GOAL OF THE EXERCISE: Give the records again. Keep them exact and leave out the images.

[Items from a data source]
☆ ☆ ☆ ☆

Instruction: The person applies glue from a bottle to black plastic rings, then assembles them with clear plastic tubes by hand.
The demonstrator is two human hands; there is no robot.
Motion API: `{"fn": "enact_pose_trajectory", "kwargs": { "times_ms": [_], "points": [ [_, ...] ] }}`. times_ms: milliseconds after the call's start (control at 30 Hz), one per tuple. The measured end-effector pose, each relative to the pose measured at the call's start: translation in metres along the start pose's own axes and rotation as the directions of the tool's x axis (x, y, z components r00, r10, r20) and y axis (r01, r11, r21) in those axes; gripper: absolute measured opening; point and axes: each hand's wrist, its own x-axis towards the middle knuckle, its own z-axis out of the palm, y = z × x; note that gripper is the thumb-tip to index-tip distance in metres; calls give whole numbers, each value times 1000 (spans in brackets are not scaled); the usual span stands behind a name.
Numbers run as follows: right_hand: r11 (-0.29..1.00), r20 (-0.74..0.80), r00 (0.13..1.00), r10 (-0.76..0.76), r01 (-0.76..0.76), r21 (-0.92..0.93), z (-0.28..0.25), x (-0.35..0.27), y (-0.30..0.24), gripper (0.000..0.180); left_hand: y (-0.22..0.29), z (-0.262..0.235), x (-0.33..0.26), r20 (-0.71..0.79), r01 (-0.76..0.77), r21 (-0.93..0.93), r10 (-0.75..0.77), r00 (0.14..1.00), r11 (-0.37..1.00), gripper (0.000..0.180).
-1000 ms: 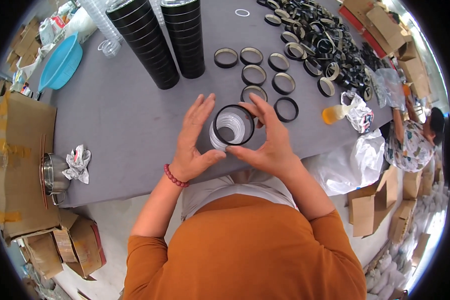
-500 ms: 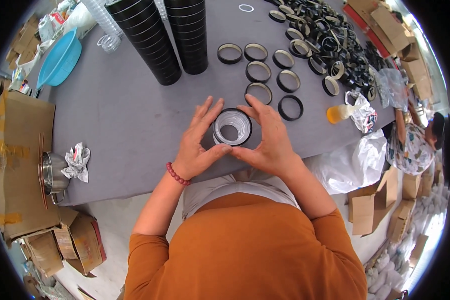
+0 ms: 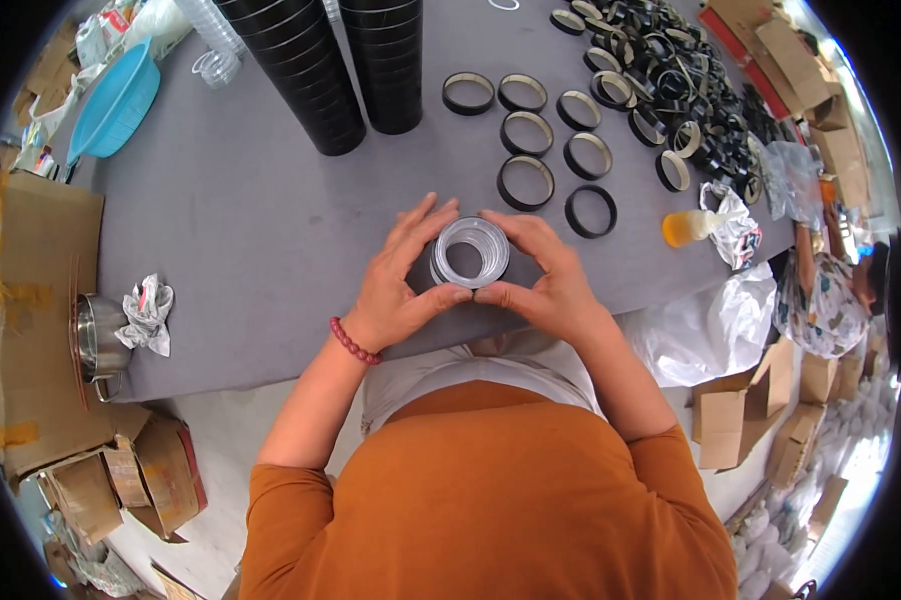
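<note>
At the near middle of the grey table (image 3: 230, 240), a stack of clear ribbed plastic rings (image 3: 491, 256) stands upright, its round opening facing up. My left hand (image 3: 395, 280) curves around its left side and my right hand (image 3: 548, 275) around its right. Both thumbs press on the near side, their tips nearly meeting. Around the stack, below the clear rim, a black band (image 3: 508, 268) shows partly between my fingers. Just beyond my right hand lies a loose black ring (image 3: 582, 231) with several others, most of them pale inside.
Two tall black stacks (image 3: 305, 70) rise at the far side, left of the loose rings. A big heap of black rings (image 3: 670, 80) covers the far right, near a bottle of amber liquid (image 3: 682, 229). At left are a blue basin (image 3: 120, 105), a metal pot (image 3: 100, 340) and a carton (image 3: 50, 240).
The black band, which sat at the top of the clear stack, is now lower, with the clear rim showing above it. My right fingers have drawn in closer. The view has shifted slightly.
</note>
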Motion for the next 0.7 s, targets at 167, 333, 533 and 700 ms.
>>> {"fn": "enact_pose_trajectory", "kwargs": {
  "times_ms": [167,333,533,700],
  "points": [
    [996,-130,989,-75,81,40,3,0,6,70,11,-2,6,5,-43,72,43,999,996,72],
    [990,-54,990,-131,128,-64,-3,1,-2,81,-2,6,-7,56,50,-11,-49,997,999,94],
    [991,-88,991,-100,106,76,10,3,-19,88,10,14,-9,22,147,34,-148,989,988,111],
    [912,-358,932,-64,200,357,-31,92,-48,84,5,12,-5,32,86,80,-88,996,993,112]
  ]
}}
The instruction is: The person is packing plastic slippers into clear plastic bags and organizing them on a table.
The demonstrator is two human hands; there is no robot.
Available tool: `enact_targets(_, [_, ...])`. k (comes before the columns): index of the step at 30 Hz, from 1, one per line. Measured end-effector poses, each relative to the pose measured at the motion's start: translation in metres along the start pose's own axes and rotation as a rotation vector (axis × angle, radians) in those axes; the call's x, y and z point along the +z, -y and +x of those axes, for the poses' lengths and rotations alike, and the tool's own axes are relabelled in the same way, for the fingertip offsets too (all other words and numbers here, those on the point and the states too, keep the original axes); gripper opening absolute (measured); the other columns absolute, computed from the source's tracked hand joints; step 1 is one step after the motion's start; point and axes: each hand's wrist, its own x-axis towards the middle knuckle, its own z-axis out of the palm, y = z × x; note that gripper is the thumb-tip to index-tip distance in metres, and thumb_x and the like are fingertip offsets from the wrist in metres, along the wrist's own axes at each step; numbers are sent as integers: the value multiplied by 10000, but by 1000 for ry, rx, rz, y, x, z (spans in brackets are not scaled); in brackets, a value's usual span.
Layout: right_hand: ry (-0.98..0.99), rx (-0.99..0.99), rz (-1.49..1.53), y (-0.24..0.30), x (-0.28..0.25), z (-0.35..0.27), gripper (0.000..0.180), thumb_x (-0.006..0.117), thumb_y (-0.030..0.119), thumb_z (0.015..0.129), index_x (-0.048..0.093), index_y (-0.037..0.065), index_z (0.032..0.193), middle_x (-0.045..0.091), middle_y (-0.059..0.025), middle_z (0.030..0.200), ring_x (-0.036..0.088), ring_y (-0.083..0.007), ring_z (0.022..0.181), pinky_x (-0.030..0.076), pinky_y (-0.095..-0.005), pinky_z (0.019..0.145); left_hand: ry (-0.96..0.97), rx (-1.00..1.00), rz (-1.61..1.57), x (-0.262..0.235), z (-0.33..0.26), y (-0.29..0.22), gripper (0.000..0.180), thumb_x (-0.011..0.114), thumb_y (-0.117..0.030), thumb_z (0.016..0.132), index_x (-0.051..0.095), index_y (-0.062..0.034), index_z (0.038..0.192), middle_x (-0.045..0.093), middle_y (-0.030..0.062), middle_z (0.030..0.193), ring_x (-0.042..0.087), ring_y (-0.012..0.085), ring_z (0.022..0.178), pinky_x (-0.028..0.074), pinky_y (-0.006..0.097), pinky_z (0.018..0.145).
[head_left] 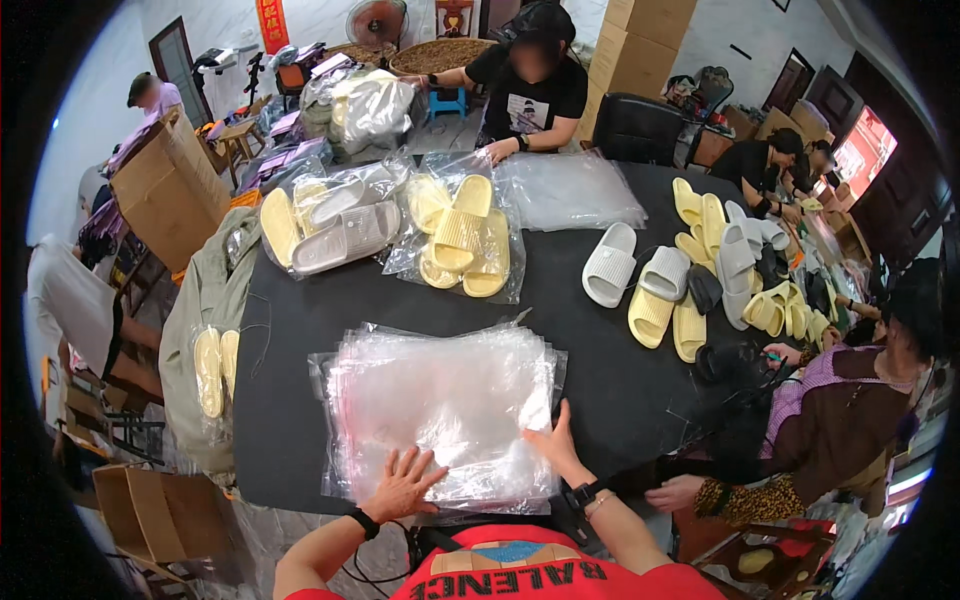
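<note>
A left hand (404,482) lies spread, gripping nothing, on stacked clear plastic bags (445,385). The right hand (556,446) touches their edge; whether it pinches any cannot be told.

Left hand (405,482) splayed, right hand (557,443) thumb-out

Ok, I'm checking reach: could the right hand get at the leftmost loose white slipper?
Yes, probably with a stretch: the right hand touches the bag stack, and only black tabletop shows between hand and white slipper.

Cardboard boxes (635,55) rise behind a black chair (637,130) (a fan (376,20) stands farther left).
</note>
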Motion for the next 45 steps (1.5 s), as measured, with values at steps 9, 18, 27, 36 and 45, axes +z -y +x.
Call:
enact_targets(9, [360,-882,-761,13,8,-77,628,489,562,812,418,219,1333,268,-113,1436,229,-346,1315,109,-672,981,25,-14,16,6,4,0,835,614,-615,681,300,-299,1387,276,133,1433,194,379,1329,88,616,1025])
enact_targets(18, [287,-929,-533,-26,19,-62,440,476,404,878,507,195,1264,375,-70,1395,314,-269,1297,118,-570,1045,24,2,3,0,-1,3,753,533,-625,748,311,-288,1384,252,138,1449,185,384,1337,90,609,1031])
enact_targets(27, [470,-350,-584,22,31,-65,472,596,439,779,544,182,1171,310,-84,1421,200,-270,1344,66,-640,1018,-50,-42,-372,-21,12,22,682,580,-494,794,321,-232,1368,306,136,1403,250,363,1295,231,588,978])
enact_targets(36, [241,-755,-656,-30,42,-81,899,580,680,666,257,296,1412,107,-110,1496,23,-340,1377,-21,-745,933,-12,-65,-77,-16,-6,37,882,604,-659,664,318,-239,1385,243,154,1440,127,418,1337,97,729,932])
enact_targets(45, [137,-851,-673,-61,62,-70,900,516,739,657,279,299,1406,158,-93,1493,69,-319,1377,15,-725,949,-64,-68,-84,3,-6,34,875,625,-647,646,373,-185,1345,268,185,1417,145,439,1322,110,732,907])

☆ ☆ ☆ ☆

WRITTEN SOLUTION:
Instruction: The person applies glue from a bottle to black plastic rings, then assembles them with clear plastic tubes by hand.
The demonstrator is two human hands; there is no robot.
Motion API: `{"fn": "enact_pose_trajectory", "kwargs": { "times_ms": [_], "points": [ [_, ...] ] }}`. times_ms: milliseconds after the call's start (control at 30 Hz), one per tuple. The measured end-effector pose, each relative to the pose measured at the call's start: translation in metres along the start pose's own axes and rotation as the directions of the tool's x axis (x, y, z components r00, r10, r20) and y axis (r01, r11, r21) in those axes; gripper: absolute measured opening; point and axes: each hand's wrist, its own x-axis towards the middle knuckle, its own z-axis out of the palm, y = z × x; note that gripper is the thumb-tip to index-tip distance in metres; calls give whole numbers, each value times 1000 (spans in brackets are not scaled); the usual span stands behind a name.
Numbers run as follows: right_hand: r11 (-0.29..1.00), r20 (-0.74..0.80), r00 (0.13..1.00), r10 (-0.76..0.76), r01 (-0.76..0.76), r21 (-0.92..0.93), z (-0.28..0.25), x (-0.35..0.27), y (-0.30..0.24), gripper (0.000..0.180); left_hand: y (-0.22..0.29), z (-0.262..0.235), x (-0.33..0.26), r20 (-0.71..0.79), r01 (-0.76..0.77), r21 (-0.93..0.93), r10 (-0.75..0.77), r00 (0.14..1.00), r11 (-0.37..1.00), gripper (0.000..0.180).
-1000 ms: 
-500 ms: 
+0 ms: 
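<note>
At the near middle of the grey table (image 3: 230, 240), a stack of clear ribbed plastic rings (image 3: 491, 256) stands upright, its round opening facing up. My left hand (image 3: 395, 280) curves around its left side and my right hand (image 3: 548, 275) around its right. Both thumbs press on the near side, their tips nearly meeting. Around the stack, below the clear rim, a black band (image 3: 508, 268) shows partly between my fingers. Just beyond my right hand lies a loose black ring (image 3: 582, 231) with several others, most of them pale inside.
Two tall black stacks (image 3: 305, 70) rise at the far side, left of the loose rings. A big heap of black rings (image 3: 670, 80) covers the far right, near a bottle of amber liquid (image 3: 682, 229). At left are a blue basin (image 3: 120, 105), a metal pot (image 3: 100, 340) and a carton (image 3: 50, 240).
The black band, which sat at the top of the clear stack, is now lower, with the clear rim showing above it. My right fingers have drawn in closer. The view has shifted slightly.
</note>
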Motion for the next 0.7 s, targets at 167, 333, 533 and 700 ms.
>>> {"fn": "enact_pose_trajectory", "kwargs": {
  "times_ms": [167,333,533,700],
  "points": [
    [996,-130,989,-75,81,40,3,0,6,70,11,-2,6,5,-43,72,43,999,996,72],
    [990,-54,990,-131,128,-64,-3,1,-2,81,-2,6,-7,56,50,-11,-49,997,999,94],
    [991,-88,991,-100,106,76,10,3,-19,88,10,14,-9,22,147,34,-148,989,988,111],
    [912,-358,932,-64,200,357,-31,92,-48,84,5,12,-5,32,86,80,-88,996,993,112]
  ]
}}
The instruction is: The person is packing plastic slippers into clear plastic bags and organizing them on a table.
The demonstrator is two human hands; there is no robot.
Available tool: `enact_targets(_, [_, ...])`. k (comes before the columns): index of the step at 30 Hz, from 1, one per line. Measured end-effector poses, each relative to the pose measured at the motion's start: translation in metres along the start pose's own axes and rotation as a rotation vector (axis × angle, radians) in those axes; the call's x, y and z point along the +z, -y and +x of those axes, for the poses' lengths and rotations alike, and the tool's own axes are relabelled in the same way, for the fingertip offsets too (all other words and numbers here, those on the point and the states too, keep the original axes); gripper opening absolute (measured); the other columns absolute, computed from the source's tracked hand joints; step 1 is one step after the motion's start; point and axes: each hand's wrist, its own x-axis towards the middle knuckle, its own z-axis out of the palm, y = z × x; note that gripper is the thumb-tip to index-tip distance in metres, and thumb_x and the like are fingertip offsets from the wrist in metres, along the wrist's own axes at each step; numbers are sent as integers: the value multiplied by 10000, but by 1000 for ry, rx, rz, y, x, z (spans in brackets are not scaled); in brackets, a value's usual span.
Layout: right_hand: ry (-0.98..0.99), rx (-0.99..0.99), rz (-1.49..1.53), y (-0.24..0.30), x (-0.28..0.25), z (-0.35..0.27), gripper (0.000..0.180), thumb_x (-0.006..0.117), thumb_y (-0.030..0.119), thumb_z (0.015..0.129), index_x (-0.048..0.093), index_y (-0.037..0.065), index_z (0.032..0.193), middle_x (-0.045..0.091), middle_y (-0.059..0.025), middle_z (0.030..0.200), ring_x (-0.036..0.088), ring_y (-0.083..0.007), ring_z (0.022..0.181), pinky_x (-0.030..0.076), pinky_y (-0.095..-0.005), pinky_z (0.019..0.145); left_hand: ry (-0.96..0.97), rx (-1.00..1.00), rz (-1.61..1.57), x (-0.262..0.235), z (-0.33..0.26), y (-0.29..0.22), gripper (0.000..0.180), thumb_x (-0.011..0.114), thumb_y (-0.117..0.030), thumb_z (0.016..0.132), index_x (-0.051..0.095), index_y (-0.062..0.034), index_z (0.038..0.192), middle_x (-0.045..0.093), middle_y (-0.030..0.062), middle_z (0.030..0.193), ring_x (-0.042..0.087), ring_y (-0.012..0.085), ring_z (0.022..0.178), pinky_x (-0.028..0.074), pinky_y (-0.006..0.097), pinky_z (0.018..0.145).
[head_left] 
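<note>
A left hand (404,482) lies spread, gripping nothing, on stacked clear plastic bags (445,385). The right hand (556,446) touches their edge; whether it pinches any cannot be told.

Left hand (405,482) splayed, right hand (557,443) thumb-out

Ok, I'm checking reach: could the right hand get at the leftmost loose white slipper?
Yes, probably with a stretch: the right hand touches the bag stack, and only black tabletop shows between hand and white slipper.

Cardboard boxes (635,55) rise behind a black chair (637,130) (a fan (376,20) stands farther left).
</note>
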Motion for the next 45 steps (1.5 s), as measured, with values at steps 9, 18, 27, 36 and 45, axes +z -y +x.
Call:
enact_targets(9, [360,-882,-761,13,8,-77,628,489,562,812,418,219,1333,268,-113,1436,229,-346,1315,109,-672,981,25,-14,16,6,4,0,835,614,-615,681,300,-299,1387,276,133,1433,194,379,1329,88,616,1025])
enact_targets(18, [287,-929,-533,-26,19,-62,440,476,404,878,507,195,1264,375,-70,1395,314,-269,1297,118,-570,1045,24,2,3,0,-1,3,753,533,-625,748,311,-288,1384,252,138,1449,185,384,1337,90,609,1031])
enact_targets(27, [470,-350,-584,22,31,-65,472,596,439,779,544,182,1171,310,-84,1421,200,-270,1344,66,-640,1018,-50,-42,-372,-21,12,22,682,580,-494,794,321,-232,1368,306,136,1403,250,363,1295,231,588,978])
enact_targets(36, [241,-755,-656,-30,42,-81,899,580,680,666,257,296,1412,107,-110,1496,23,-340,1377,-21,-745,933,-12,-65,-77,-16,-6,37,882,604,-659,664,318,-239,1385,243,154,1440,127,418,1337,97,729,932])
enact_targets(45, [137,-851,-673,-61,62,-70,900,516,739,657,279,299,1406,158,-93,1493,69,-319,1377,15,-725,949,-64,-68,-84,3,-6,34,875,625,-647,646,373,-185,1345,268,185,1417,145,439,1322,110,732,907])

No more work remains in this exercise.